Maul also delivers a great deal of what’s become the main event for a certain type of Star Wars fan: acrobatic lightsaber duels. Sharp animation and punchy choreography highlight this warrior’s spasms of violence, as he slices through criminal rivals like he’s reaping wheat. Do these scenes entirely lack restraint and reflect the series’ overwillingness to cram a bazillion Jedi and Sith into an era where the miracles of the Force are supposed to be dead due to fascism? Yes. However, if a show is going to fixate on laser swords, it should at least do it right. Not only are these fights stylish, but they sell Devon’s pull toward the dark side, as her bouts with this Sith Lord grow increasingly violent and complicated.

Over the years, Lucasfilm’s animators have continued to hone an eye-catching approach that smoothly combines 2D backdrops and 3D foregrounds, something they use here to craft moody street corners and derelict buildings-turned-lairs.
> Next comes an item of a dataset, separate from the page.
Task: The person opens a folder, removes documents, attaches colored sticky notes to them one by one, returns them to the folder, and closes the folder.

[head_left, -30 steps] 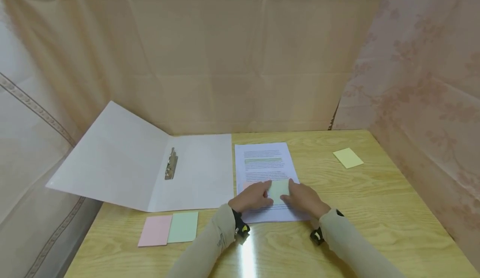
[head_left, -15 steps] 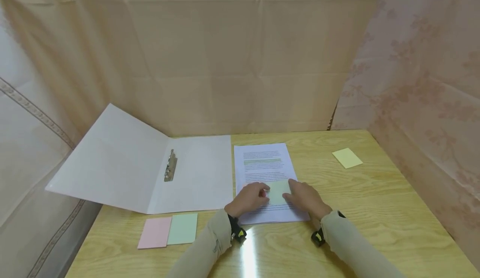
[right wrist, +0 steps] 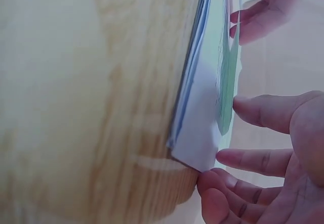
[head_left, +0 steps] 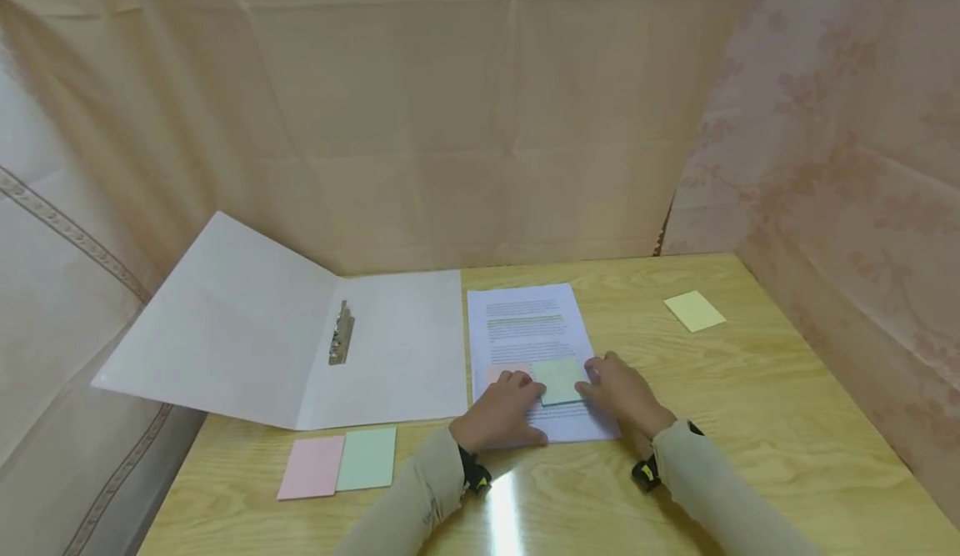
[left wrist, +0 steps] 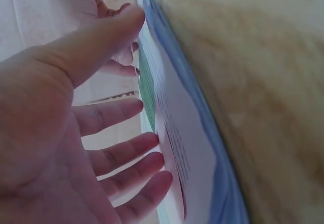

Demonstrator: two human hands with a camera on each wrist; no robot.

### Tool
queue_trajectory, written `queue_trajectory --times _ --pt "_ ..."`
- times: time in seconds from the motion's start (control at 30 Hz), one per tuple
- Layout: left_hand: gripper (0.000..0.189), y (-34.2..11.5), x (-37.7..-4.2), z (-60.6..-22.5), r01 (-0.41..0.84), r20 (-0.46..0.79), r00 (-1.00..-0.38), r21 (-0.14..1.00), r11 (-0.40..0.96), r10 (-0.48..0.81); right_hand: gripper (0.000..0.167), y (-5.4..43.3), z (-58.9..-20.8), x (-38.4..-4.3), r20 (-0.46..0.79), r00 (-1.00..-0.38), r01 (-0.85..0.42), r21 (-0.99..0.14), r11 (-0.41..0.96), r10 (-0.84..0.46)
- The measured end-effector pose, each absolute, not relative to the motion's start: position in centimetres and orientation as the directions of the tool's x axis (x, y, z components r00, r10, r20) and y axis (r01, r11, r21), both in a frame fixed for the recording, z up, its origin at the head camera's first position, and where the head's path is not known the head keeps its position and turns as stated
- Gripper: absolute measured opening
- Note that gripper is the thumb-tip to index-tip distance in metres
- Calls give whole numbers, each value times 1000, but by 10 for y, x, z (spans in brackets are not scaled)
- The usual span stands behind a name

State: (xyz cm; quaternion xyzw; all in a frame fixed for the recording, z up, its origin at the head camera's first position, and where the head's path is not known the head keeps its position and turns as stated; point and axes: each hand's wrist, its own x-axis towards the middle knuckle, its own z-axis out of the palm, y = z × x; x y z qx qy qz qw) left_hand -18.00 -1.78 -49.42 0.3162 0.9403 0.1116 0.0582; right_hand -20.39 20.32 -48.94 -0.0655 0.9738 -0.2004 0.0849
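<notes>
A stack of printed pages point(head_left: 522, 310) lies on the table with a green line marked across its text. On its lower half sits a green sticky-note pad point(head_left: 559, 381), its thickness showing in the right wrist view. Left of it, a pink pad point(head_left: 501, 370) is mostly covered by my left hand point(head_left: 501, 413). That hand's fingers are spread, fingertips right at the pink and green pads, thumb near the page's bottom edge. My right hand point(head_left: 622, 389) is at the stack's right edge, its thumb point(right wrist: 253, 108) at the green pad and its other fingers loosely bent by the paper.
A white folder point(head_left: 405, 348) with a metal clip point(head_left: 342, 335) lies spread at the left, its cover raised. Before it lie another pink pad point(head_left: 311, 468) and green pad point(head_left: 367, 459). A yellow pad point(head_left: 695, 312) is at the back right. Curtains surround the table.
My left thumb has moved from the green pad's side down toward the page's bottom edge, and the fingers have spread. My right hand has shifted slightly right, leaving more of the green pad visible.
</notes>
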Motion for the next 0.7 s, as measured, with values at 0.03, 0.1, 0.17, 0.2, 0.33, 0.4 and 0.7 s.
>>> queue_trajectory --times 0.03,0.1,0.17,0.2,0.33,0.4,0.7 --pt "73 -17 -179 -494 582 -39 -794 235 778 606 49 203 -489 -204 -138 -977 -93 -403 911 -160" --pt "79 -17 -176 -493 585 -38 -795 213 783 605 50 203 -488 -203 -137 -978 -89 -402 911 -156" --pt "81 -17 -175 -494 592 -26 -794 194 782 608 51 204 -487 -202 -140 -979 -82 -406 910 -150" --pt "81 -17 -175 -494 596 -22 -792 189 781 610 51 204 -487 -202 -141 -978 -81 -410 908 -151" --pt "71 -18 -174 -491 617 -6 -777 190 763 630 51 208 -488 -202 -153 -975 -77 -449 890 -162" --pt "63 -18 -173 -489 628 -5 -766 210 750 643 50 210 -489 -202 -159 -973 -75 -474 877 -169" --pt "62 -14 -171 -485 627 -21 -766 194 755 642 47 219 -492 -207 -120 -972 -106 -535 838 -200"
The direction convincingly whisks us through these noir-tinged cityscapes as wipes and orchestral interludes evoke a classic Star Wars feel. 

But even though Lucasfilm Animation has the series’ trademark aesthetic down pat, Star Wars: Maul – Shadow Lord doesn’t break the feeling that this fictional universe is rapidly shrinking. With Dave Filoni as the new president of Lucasfilm, it seems fair to assume we’ll be getting more tie-ins to his past work going forward, which would mean many more projects based on existing characters instead of new ones. Andor managed to deliver nuanced material despite being set in a well-established period, but it also had something that Shadow Lord lacks: a new vision for Star Wars. This show doesn’t have that same insight, and while it delivers what some hardcore fans want (more light saber fights, say), it abandons a galaxy of possibilities in the process. 

Elijah Gonzalez is The A.V. Club’s associate editor. Star Wars: Maul – Shadow Lord premieres April 6 on Disney+.